> WORK INSTRUCTIONS:
In this exercise, print only the lines of the records below from the one with "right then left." through the one with "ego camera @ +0", inclusive. Pictures are not part of the copy.

Start of THE DATA

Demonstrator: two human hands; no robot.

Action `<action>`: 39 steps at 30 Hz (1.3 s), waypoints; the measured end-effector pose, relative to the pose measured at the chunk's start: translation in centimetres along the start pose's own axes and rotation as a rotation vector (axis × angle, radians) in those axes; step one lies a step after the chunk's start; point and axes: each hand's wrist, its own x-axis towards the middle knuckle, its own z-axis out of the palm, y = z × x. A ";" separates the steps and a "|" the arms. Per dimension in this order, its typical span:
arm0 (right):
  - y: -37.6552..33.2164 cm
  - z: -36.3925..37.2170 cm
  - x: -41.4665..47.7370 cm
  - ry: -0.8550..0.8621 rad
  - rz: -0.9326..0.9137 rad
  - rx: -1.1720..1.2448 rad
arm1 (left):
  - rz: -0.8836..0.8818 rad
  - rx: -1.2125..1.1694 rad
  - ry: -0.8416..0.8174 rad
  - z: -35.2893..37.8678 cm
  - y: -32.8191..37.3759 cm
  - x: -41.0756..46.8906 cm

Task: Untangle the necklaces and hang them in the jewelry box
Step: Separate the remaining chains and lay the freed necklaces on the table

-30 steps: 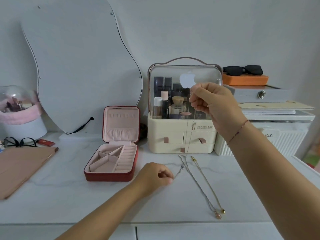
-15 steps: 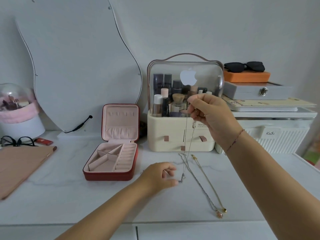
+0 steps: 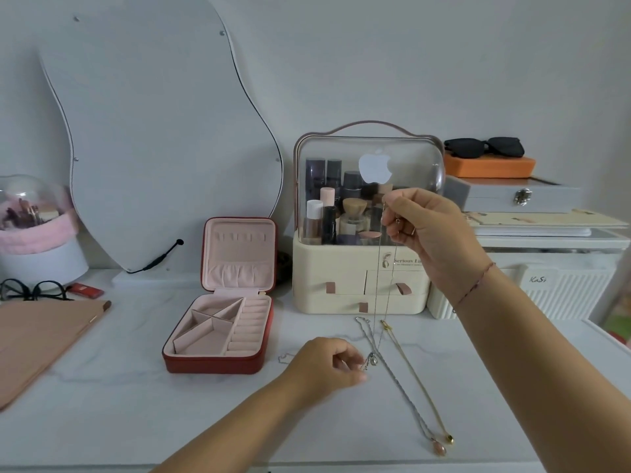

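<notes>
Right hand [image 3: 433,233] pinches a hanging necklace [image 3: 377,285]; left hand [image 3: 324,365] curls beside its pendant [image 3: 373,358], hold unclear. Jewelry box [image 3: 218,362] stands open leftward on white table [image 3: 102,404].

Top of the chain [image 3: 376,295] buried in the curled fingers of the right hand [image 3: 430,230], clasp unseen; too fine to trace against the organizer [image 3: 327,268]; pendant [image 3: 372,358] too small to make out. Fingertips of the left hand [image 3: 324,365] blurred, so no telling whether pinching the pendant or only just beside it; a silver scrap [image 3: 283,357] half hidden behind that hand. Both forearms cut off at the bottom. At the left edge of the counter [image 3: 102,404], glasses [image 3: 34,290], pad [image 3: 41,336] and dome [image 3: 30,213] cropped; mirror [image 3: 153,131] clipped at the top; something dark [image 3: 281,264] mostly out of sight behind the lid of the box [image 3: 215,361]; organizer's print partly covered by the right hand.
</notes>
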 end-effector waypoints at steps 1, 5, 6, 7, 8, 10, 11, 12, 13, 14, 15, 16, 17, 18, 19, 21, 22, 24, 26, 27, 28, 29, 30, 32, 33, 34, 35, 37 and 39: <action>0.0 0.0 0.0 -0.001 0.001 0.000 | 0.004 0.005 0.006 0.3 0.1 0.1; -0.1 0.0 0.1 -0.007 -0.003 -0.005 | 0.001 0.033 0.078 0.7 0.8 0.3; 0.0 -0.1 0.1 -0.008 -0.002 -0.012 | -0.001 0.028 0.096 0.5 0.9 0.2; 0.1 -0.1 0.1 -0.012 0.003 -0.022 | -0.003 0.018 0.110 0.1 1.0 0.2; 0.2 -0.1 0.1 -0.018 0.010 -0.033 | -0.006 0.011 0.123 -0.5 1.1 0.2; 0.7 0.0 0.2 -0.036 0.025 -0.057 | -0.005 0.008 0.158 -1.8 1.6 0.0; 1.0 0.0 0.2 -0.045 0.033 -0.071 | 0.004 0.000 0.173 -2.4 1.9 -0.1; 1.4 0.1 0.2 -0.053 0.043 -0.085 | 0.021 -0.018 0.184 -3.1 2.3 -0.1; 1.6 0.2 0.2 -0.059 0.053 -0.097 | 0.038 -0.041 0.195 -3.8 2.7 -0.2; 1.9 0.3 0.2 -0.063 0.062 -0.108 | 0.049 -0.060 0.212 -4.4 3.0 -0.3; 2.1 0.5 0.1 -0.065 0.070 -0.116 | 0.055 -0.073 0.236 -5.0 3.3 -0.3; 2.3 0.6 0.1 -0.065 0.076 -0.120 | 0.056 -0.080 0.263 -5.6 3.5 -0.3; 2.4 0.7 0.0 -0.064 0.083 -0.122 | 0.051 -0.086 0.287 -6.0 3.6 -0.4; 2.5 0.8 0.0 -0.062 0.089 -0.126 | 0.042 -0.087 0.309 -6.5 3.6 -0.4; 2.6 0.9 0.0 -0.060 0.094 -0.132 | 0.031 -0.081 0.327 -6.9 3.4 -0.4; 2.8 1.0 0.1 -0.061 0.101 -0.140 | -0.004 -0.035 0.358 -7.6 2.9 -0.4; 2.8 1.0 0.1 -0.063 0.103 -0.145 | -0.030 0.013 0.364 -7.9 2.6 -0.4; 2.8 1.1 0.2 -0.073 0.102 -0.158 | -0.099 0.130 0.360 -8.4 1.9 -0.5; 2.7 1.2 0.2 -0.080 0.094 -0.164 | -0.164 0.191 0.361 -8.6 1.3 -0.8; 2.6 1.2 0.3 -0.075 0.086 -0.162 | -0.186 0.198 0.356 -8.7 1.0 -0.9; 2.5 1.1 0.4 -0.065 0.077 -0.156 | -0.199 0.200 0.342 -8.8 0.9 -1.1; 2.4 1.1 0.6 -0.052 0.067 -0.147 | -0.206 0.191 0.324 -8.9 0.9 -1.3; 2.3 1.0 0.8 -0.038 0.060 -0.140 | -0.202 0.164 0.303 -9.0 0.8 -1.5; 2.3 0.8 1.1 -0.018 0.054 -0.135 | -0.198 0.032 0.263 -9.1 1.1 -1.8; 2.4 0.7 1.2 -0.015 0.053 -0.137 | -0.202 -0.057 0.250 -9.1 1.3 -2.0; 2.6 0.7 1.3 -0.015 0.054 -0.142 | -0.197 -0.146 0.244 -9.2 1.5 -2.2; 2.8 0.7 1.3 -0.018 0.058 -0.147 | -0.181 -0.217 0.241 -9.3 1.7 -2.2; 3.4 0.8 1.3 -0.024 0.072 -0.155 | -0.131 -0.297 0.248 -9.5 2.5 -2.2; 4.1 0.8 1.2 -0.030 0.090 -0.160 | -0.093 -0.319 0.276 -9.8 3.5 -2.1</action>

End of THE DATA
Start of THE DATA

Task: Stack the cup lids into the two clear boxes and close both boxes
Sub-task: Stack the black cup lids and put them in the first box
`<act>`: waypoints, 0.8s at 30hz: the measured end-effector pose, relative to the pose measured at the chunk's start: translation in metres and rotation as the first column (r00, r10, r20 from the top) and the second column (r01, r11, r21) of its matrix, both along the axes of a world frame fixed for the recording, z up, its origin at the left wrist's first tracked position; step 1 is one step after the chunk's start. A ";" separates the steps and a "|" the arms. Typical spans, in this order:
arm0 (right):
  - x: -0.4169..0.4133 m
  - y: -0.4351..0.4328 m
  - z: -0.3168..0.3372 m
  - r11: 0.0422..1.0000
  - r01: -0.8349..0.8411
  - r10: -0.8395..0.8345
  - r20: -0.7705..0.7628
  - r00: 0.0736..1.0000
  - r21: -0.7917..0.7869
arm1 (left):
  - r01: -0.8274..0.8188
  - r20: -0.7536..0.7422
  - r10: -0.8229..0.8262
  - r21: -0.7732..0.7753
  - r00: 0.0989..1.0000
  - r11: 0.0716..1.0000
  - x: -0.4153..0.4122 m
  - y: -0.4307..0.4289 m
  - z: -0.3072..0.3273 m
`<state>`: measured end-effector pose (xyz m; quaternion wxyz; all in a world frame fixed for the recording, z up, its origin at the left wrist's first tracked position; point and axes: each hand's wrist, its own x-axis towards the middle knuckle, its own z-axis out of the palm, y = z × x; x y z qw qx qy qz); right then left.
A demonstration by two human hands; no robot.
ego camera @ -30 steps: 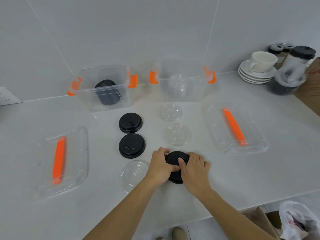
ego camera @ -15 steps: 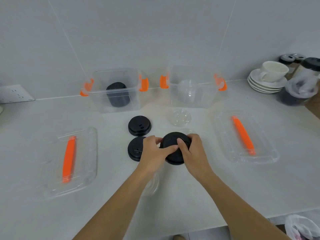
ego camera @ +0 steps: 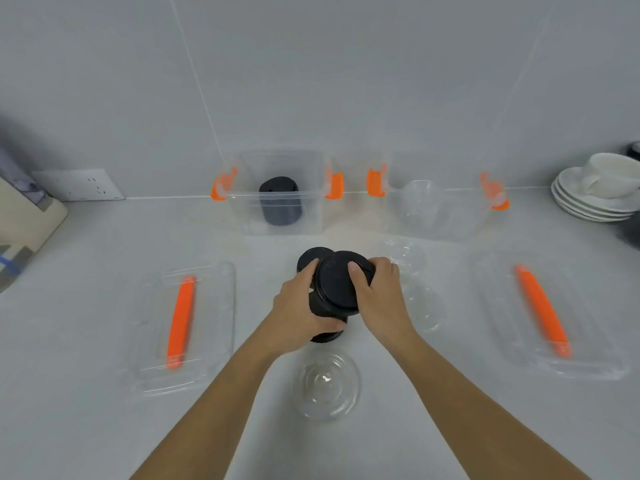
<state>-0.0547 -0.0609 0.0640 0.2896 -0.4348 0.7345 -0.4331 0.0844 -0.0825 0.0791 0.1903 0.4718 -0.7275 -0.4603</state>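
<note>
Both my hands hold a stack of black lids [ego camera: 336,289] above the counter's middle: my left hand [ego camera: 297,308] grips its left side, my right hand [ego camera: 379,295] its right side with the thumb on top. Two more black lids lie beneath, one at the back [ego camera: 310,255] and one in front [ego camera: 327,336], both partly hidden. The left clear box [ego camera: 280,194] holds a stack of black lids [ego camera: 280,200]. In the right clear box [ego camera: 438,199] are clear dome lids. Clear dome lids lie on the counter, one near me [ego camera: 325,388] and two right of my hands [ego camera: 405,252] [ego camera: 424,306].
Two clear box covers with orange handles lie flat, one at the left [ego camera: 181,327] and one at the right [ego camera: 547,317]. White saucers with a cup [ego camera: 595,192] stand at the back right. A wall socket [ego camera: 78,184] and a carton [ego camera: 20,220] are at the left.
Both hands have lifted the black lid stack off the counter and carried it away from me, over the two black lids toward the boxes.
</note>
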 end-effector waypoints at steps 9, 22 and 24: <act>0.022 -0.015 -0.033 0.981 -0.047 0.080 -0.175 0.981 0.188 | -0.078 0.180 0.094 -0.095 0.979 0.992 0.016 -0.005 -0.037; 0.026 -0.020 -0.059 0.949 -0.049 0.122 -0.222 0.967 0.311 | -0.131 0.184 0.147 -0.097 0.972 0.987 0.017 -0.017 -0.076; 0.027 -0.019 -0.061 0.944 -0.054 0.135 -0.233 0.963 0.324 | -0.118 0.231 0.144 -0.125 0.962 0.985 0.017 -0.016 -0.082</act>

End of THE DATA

> WRITTEN RESPONSE:
`<state>`: measured end-effector pose (xyz m; quaternion wxyz; all in a world frame fixed for the recording, z up, its origin at the left wrist's first tracked position; point and axes: each hand's wrist, its own x-axis towards the middle knuckle, its own z-axis out of the palm, y = z × x; x y z qw qx qy qz); right then left.
A demonstration by two human hands; no robot.
ego camera @ -30 steps: 
ego camera @ -15 steps: 
ego camera @ +0 steps: 

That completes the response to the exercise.